»Der Hörsaal ist besetzt«

Studierende protestieren für Erhalt der Geschlechtergeschichte an der Universität Jena

  • Ulrike Wagener
  • Lesedauer: 4 Min.
Rund 150 Studierende haben einen Hörsaal an der Universität Jena besetzt, um für den Erhalt der Geschlechtergeschichte zu protestieren.
Rund 150 Studierende haben einen Hörsaal an der Universität Jena besetzt, um für den Erhalt der Geschlechtergeschichte zu protestieren.

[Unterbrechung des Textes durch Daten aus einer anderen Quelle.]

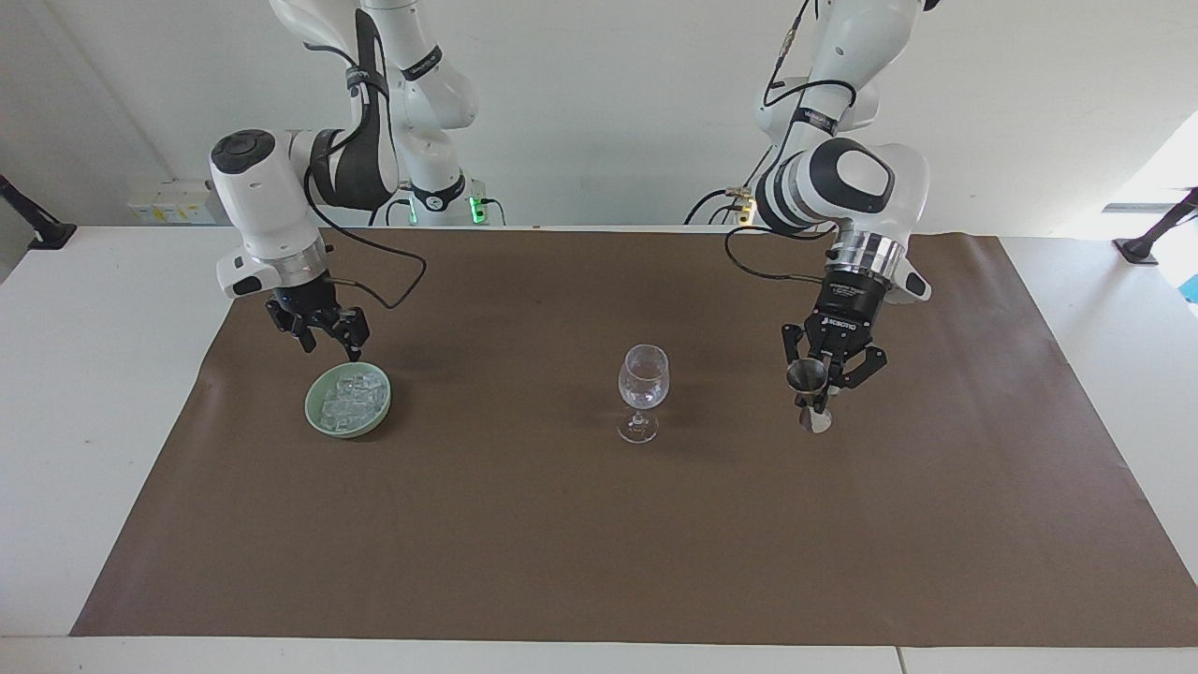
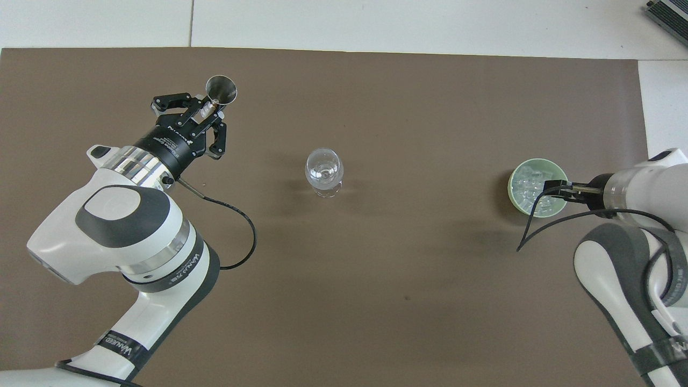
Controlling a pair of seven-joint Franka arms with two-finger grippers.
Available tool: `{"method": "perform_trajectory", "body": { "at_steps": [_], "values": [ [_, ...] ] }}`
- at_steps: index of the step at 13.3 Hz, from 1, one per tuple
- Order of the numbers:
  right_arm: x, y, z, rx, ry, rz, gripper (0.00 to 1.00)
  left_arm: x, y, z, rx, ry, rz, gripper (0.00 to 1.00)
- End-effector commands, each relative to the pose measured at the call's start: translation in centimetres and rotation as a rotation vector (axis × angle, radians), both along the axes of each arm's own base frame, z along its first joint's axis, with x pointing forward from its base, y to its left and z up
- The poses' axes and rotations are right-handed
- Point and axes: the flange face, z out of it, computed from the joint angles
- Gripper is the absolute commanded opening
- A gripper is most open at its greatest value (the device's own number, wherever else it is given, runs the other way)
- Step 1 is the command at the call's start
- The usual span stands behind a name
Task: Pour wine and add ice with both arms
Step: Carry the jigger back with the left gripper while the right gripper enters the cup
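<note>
Facing view gives you the clearest read on both arms. Your left gripper [image 1: 816, 401] points straight down well to the left arm's side of the glass [image 1: 643, 379], clenched on the waist of a steel jigger [image 1: 810, 398] that stands upright, its lower cone at or just above the mat [image 1: 599, 562]; you cannot tell whether it touches. That arm's forearm slopes down from its base with the wrist bent vertical.

Your right gripper [image 1: 328, 337] hangs just above the robot-side rim of the bowl [image 1: 314, 412], tilted slightly, its fingers parted and holding nothing. The ice [image 1: 354, 395] lies heaped in that bowl, which sits well to the right arm's side of the glass.

From overhead, the right gripper [image 2: 556, 190] covers part of the bowl [image 2: 516, 185] and some of the ice [image 2: 529, 185], and its fingers show only edge-on. The right arm is cut off by the picture's edge. What the glass [image 2: 324, 171] holds, if anything, you cannot make out. The jigger [image 2: 221, 89] shows its open mouth there, beside the left gripper [image 2: 207, 110].

You have bare mat between glass and bowl, between glass and jigger, and across the whole stretch farther from the robots than the glass.
</note>
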Motion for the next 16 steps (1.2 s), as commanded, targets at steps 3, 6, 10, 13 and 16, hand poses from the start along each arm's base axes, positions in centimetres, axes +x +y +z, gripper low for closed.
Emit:
{"method": "perform_trajectory", "body": {
  "at_steps": [3, 6, 10, 13, 16],
  "values": [
    [0.5, 0.0, -4.3, 0.021, 0.047, -0.084, 0.75, -3.5, 6.0, -1.9, -0.138, 0.012, -0.072, 0.0],
    [0.4, 0.1, -4.7, 0.023, 0.067, -0.087, 0.72, -4.1, 9.0, -4.1, -0.197, 0.033, -0.088, 0.0],
    [0.1, 0.7, -4.9, 0.027, 0.079, -0.112, 0.66, -5.1, 12.4, -6.8, -0.244, 0.07, -0.078, 0.0],
    [-0.1, 0.7, -6.3, 0.029, 0.103, -0.118, 0.62, -4.9, 16.8, -9.4, -0.233, 0.108, -0.151, 0.0],
    [-0.2, 1.6, -6.5, 0.034, 0.106, -0.143, 0.62, -4.8, 20.1, -12.3, -0.258, 0.145, -0.138, 0.0]
  ]
}}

Studierende der Universität Jena haben am Mittwoch einen Hörsaal der Universität Jena besetzt. Sie protestieren für den Erhalt der Professur Geschlechtergeschichte. Im Juli hatte der Fakultätsrat der philosophischen Fakultät beschlossen, den Lehrstuhl nach Emeritierung der bisherigen Inhaberin Gisela Mettele 2025 nicht neu zu besetzen, sondern in einen Lehrstuhl für Digital Humanities (digitale Geisteswissenschaften) umzuwidmen. Das Fach wäre somit gestrichen. Studierende fordern den Erhalt des Lehrstuhls, der bei den Studierenden anhaltendes Interesse hervorrufe. Der Forschungsbereich Geschlechtergeschichte führt das Geschlecht als zentrale Analysekategorie an den jeweiligen historischen Gegenstand heran und erlaubt somit eine geschlechterspezifische Analyse historischer Ereignisse. Laut den Organisator*innen fanden sich am Mittwoch rund 200 Studierende und Unterstützer*innen zu einer Kundgebung und einem Vortrag zur Geschichte des Lehrstuhls zusammen. Am Donnerstag ging es weiter mit Plenum, Besetzungs-Yoga, Küfa und Filmscreening. »Die Universität bewegt sich keinen Zentimeter. Wir besetzen nun den Hörsaal, damit sie uns nicht länger ignorieren kann!«, sagt Anna, Teilnehmerin der Besetzung.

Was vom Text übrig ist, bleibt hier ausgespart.